「自分たちのことは自分たちで決めたい」――。そんな思いから生まれたのが民主主義です。大切なのが選挙。私たちは自由な選挙を通じて、自分と考え方の近い候補者や政党に投票できます。みなさんが実際に投票できるのは18歳から。そのときに備えて、いまの日本で何が問題で何が必要とされているのか、さまざまな「論点」について考えていきましょう。

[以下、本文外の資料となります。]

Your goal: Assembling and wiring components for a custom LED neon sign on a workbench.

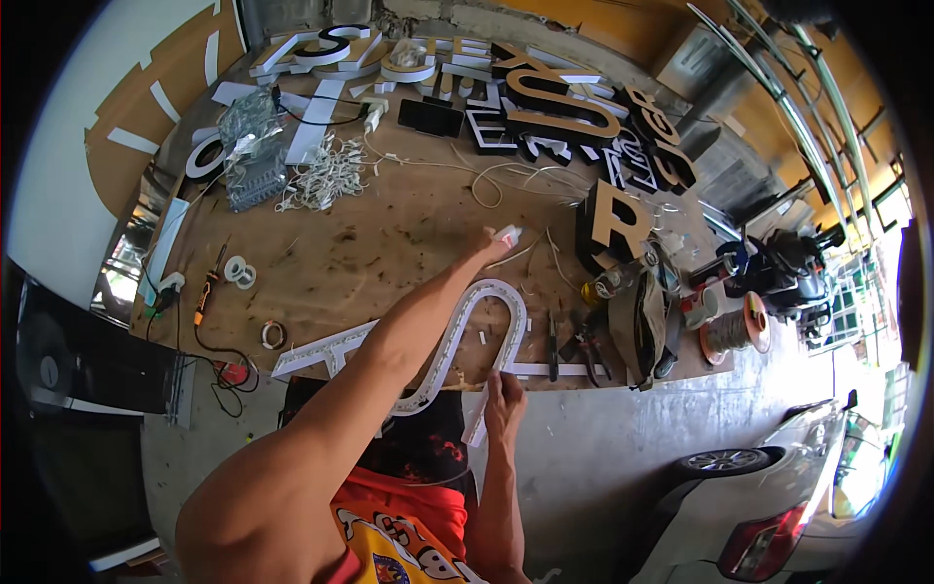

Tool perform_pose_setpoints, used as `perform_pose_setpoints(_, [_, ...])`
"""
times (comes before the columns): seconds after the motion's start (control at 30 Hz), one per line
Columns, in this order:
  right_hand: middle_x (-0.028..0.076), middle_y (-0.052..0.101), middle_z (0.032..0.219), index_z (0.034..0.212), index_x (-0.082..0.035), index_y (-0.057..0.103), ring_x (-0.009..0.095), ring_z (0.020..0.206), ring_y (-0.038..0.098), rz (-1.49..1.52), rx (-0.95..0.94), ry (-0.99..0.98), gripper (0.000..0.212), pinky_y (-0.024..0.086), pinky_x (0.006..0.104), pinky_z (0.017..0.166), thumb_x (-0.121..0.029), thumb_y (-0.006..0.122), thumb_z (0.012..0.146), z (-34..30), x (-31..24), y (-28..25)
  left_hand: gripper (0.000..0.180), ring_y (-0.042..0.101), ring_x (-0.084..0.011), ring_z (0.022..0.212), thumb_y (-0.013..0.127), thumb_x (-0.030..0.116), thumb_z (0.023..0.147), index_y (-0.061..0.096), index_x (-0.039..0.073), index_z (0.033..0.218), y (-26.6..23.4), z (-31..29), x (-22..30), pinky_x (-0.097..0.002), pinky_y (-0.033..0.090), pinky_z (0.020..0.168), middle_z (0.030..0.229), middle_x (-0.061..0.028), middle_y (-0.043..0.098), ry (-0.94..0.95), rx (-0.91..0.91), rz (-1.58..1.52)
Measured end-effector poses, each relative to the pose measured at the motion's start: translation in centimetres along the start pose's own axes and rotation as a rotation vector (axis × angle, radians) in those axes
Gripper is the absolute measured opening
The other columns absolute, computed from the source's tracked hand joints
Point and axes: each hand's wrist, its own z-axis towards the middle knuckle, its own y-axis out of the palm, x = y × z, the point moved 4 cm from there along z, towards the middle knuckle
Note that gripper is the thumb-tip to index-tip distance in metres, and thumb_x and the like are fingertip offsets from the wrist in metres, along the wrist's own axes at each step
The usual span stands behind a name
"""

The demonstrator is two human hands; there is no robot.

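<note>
My left hand (pixel 491 243), at the end of an arm stretched over the middle of the wooden table, is closed around a small white plastic bottle (pixel 508 236) with a bit of red on it. Nearer to me, my right hand (pixel 505 393) grips the lower right end of a white curved channel letter (pixel 516 311). Small pieces line the inside of that letter, too small to make out. It overhangs the table's front edge. Another white letter piece (pixel 311 356) lies to its left, partly behind my left forearm.
Pliers (pixel 588 352), a dark slim tool (pixel 554 341) and a bag (pixel 637 326) lie at the right, beside a wire spool (pixel 735 331). A soldering iron (pixel 205 292) and tape rolls (pixel 239 273) are at the left. Wires (pixel 326 175) and finished letters (pixel 555 107) fill the back.
</note>
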Motion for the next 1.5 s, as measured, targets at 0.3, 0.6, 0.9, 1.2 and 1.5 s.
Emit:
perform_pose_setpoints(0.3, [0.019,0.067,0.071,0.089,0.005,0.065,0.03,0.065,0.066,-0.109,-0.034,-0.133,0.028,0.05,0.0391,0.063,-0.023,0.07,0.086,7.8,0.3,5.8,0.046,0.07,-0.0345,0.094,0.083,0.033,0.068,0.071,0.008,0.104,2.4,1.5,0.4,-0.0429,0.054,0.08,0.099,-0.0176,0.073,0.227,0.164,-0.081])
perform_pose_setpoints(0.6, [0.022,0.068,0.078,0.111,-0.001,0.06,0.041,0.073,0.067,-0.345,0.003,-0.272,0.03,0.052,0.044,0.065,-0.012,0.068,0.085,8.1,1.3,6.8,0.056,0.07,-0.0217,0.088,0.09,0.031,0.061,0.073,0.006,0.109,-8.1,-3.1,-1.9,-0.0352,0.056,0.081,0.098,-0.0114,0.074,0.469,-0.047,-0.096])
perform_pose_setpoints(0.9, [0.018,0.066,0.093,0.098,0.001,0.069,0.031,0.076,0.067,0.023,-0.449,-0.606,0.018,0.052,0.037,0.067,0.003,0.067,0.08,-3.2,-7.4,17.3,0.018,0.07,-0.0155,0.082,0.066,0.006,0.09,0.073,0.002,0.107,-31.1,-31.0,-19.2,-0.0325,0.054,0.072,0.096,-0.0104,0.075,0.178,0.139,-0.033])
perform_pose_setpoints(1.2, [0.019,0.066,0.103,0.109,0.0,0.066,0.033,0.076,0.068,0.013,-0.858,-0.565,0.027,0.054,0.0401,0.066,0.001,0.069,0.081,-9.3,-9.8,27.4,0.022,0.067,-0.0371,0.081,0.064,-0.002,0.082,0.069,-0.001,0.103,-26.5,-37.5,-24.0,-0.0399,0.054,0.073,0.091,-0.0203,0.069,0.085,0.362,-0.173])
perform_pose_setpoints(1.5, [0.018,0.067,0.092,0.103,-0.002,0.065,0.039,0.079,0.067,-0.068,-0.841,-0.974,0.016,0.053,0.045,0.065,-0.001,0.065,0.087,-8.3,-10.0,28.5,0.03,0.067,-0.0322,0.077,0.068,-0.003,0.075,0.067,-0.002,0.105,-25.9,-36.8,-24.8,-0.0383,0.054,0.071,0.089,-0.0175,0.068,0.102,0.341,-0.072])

会社に勤める人たちは、働いた見返りとして給与(給料)を得ます。日本の平均給与は30年前と比べて上がっておらず、金額は、経済が成長し続けているアメリカの半分ほどです。みなさんが大人になるまでに、日本の平均給与を上げるにはどうしたらよいでしょうか。給与を上げる政府の取り組みについて知り、考えてみましょう。

❶アメリカの給与はなぜ高い?
アメリカには、アップルやマイクロソフトなど、世界で有数のお金をかせぐIT(情報通信)企業があり、そこに勤める人たちの給与は高額です。勤務年数ではなく成果で給与が決まる企業が多く、年収アップのために転職する人も少なくありません。
❷日本の給与が上がらない理由
日本の平均給与は1995年ごろと比べて上がっていません。1990年代初めに「バブル経済」が崩壊した後に経済の成長がにぶくなったこと、それにともない正社員でなく「非正規」で働く人が増加したこと、生産性が低く長時間働いても成果が上がらないこと、成果ではなく年齢や勤続年数で給与が決まる企業が多いこと、などが挙げられます。
❸非正規雇用がなく平等なアイスランド
アイスランドには、正規・非正規といった雇用(やとわれること)の区別がありません。同じ仕事であれば、同一の給与を支払うよう法律で定められています。働く時間で給与が決まるため、雇用形態や性別を理由に給与が下がることがなく、労働者全体の給与が底上げされています。
物価が上がらないと給与も上がらない
日本の物価は他国に比べると、それほど上がっていません。モノの値段が上がらないのはうれしいことのように思えますが、企業の利益が増えず、従業員の給与も増やせません。好景気でモノの値段が上がれば、企業の利益が増えて給与が上がりやすくなります。近年、日本でも物価が上昇していますが、これは好景気による物価上昇ではなく、原材料費や光熱費が上がったことなどが原因で、企業の利益にはつながりにくいのです。さらに「円安」も物価上昇に影響をおよぼしています。